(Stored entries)
┌──

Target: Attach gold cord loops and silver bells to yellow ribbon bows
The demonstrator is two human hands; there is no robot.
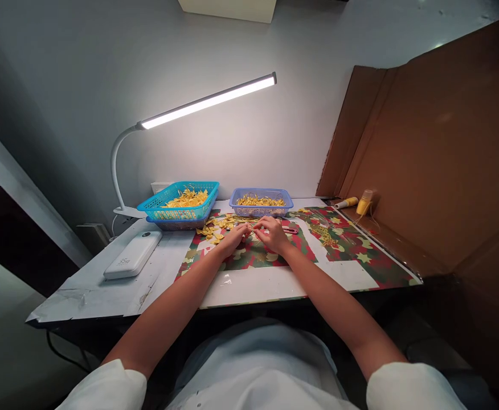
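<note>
My left hand (237,234) and my right hand (272,232) meet over the middle of the patterned mat, fingertips pinched close together. Between them is a small yellow piece (252,229), which looks like ribbon; most of it is hidden by my fingers. Loose yellow ribbon-like pieces (209,232) lie left of my left hand, and more are spread just behind both hands. A tool with a pinkish-red handle (290,231) lies beside my right hand, partly covered by it.
Behind stand a turquoise basket (170,214) and a purple basket (261,211), both holding yellow pieces. A lit lamp (209,102) arches above. A white power bank (133,255) lies left. Thin gold strands (325,234) and a small yellow-capped bottle (364,202) are right, near a cardboard wall (437,148).
</note>
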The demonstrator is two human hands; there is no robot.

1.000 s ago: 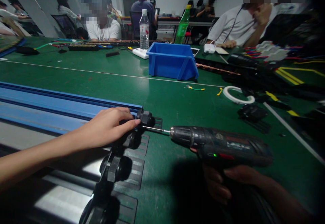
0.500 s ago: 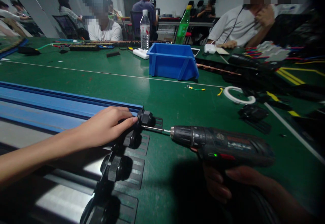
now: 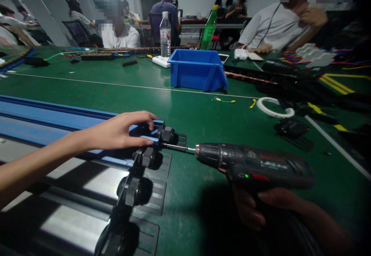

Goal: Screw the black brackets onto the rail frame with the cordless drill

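Note:
At the left lies a blue metal profile [image 3: 58, 116] beside silver ones, with black cable glands [image 3: 133, 190] on a dark plate at their ends. My left hand [image 3: 127, 130] rests on the blue profile near its end, thumb and curled fingers set apart across it. The fingers of my right hand [image 3: 249, 209] wrap round the handle of a black power drill [image 3: 255, 163]. Its long thin bit [image 3: 176, 147] points left and reaches the plate by the farthest gland. Shadow hides part of my right hand.
A blue bin [image 3: 197, 70] stands beyond the drill, near a clear bottle [image 3: 165, 35] and a green bottle [image 3: 209, 29]. A white ring [image 3: 275, 113], wires and black parts lie at the right. People sit across the table.
My left hand has shifted slightly up and away from the glands, its fingers now more curled and spread from the thumb. The drill and bit look nearly unmoved.

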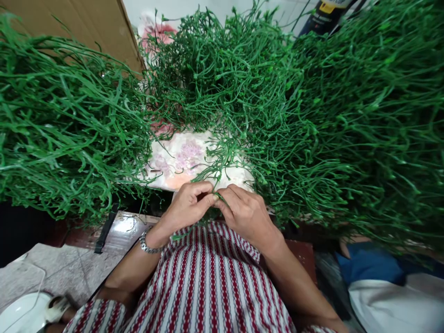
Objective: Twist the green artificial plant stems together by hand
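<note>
My left hand [194, 201] and my right hand [243, 210] meet at the near edge of the table, fingertips almost touching. Between them they pinch a green plastic-looking stem [217, 189] with thin branching sprigs. My left thumb and forefinger close on it from one side, my right fingers from the other. Its branched tips reach forward over the flower-patterned table cover [180, 159]. Part of the stem is hidden behind my fingers.
Large heaps of green stems lie on the left [69, 125], at the back [222, 64] and on the right [364, 129]. A cardboard box [93, 27] stands back left; a dark container [322, 18] stands back right. Another person's blue-and-white clothing [374, 277] shows lower right.
</note>
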### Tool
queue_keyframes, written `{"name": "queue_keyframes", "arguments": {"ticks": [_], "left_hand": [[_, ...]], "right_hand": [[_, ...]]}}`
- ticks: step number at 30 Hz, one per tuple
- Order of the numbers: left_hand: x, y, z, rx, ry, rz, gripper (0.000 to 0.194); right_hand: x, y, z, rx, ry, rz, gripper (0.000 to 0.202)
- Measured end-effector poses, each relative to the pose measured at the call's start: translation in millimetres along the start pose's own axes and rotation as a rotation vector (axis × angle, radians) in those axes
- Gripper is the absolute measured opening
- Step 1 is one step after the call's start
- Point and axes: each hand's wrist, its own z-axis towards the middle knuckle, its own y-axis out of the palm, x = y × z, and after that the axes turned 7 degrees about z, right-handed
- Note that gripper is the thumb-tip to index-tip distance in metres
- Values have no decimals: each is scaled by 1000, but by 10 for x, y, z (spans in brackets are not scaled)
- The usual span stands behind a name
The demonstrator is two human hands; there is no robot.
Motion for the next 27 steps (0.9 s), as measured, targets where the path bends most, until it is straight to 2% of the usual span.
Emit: {"name": "queue_keyframes", "arguments": {"ticks": [3, 8, 10, 12, 19, 23, 27], "left_hand": [[11, 10, -1, 33, 56, 35, 36], [10, 29, -11, 72, 156, 157, 34], [-1, 2, 2, 51, 233, 236, 31], [-20, -40, 23, -23, 291, 244, 30], [-89, -120, 29, -318, 345, -59, 29], [-94, -95, 12, -359, 298, -214, 30], [-96, -62, 10, -380, 261, -339, 35]], "right_hand": [[10, 32, -11, -14, 32, 58, 17], [29, 88, -5, 0, 0, 130, 15], [48, 86, 7, -10, -25, 139, 16], [83, 62, 29, -63, -72, 200, 17], [235, -21, 121, -309, -244, 726, 31], [274, -7, 124, -415, -204, 972, 33], [301, -7, 124, -475, -161, 1116, 33]]}}
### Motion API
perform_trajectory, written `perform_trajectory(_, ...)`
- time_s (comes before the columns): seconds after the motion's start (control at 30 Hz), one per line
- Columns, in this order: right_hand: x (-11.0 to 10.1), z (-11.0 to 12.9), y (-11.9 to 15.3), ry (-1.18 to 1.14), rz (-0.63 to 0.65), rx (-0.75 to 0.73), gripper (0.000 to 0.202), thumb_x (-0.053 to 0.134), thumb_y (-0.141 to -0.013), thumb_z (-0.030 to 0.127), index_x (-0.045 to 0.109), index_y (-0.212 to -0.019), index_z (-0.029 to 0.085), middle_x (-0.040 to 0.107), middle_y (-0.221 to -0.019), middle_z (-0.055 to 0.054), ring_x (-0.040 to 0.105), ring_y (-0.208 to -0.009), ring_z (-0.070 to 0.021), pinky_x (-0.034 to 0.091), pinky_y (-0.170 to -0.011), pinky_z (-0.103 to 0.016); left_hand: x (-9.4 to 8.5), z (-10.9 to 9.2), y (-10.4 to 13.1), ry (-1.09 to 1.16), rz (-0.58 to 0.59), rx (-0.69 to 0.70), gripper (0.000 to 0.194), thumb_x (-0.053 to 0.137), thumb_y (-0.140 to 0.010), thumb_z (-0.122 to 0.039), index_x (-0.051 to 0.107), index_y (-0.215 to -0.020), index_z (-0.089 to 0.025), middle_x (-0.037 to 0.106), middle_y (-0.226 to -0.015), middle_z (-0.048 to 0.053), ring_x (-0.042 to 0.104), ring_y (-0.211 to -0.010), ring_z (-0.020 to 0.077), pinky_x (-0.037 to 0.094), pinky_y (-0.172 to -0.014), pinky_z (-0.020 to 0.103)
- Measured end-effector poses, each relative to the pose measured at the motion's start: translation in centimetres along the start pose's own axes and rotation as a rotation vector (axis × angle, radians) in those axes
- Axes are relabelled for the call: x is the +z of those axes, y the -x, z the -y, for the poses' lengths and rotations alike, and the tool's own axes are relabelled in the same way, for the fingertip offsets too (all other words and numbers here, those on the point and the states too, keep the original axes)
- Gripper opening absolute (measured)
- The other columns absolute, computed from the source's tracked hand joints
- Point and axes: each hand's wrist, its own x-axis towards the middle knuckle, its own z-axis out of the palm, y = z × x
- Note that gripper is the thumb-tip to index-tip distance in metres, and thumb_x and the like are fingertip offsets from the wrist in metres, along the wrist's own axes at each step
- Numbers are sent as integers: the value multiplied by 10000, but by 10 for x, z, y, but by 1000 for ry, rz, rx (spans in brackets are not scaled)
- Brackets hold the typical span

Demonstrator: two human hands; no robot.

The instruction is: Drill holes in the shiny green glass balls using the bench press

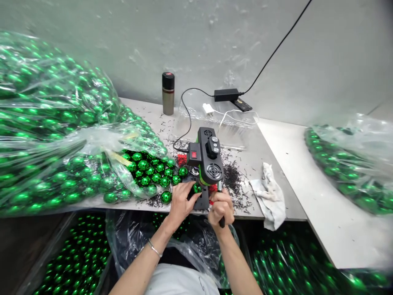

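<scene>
A small black bench machine (208, 157) with round vents, knobs and a red switch stands near the table's front edge. My left hand (183, 198) pinches a shiny green bauble (197, 188) under the machine's front end. Wrapped round a lever with a black handle (222, 222), at the machine's right side, is my right hand (221, 207). Just left of my left hand lies a loose green bauble (166, 197). More green baubles (143, 165) spill from the mouth of a clear bag towards the machine. Red pieces show beneath the machine, partly hidden.
A large clear bag of green baubles (55, 119) fills the left side. Black scraps (231, 176) litter the grey table (270, 151). Behind stand a tumbler (168, 94) and a power adapter (226, 95) with cables. A white cloth (270, 194) hangs over the front edge. Another bauble bag (346, 164) sits at right.
</scene>
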Motion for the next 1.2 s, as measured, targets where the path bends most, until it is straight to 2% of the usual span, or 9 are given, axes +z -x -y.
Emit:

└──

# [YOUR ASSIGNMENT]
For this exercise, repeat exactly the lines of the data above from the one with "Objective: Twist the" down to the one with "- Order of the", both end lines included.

# [SOLUTION FOR THIS EXERCISE]
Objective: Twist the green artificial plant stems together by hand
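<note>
My left hand [194, 201] and my right hand [243, 210] meet at the near edge of the table, fingertips almost touching. Between them they pinch a green plastic-looking stem [217, 189] with thin branching sprigs. My left thumb and forefinger close on it from one side, my right fingers from the other. Its branched tips reach forward over the flower-patterned table cover [180, 159]. Part of the stem is hidden behind my fingers.
Large heaps of green stems lie on the left [69, 125], at the back [222, 64] and on the right [364, 129]. A cardboard box [93, 27] stands back left; a dark container [322, 18] stands back right. Another person's blue-and-white clothing [374, 277] shows lower right.
</note>
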### Tool
queue_keyframes, written `{"name": "queue_keyframes", "arguments": {"ticks": [_], "left_hand": [[_, ...]], "right_hand": [[_, ...]]}}`
- ticks: step number at 30 Hz, one per tuple
- Order of the numbers: left_hand: x, y, z, rx, ry, rz, gripper (0.000 to 0.194); right_hand: x, y, z, rx, ry, rz, gripper (0.000 to 0.202)

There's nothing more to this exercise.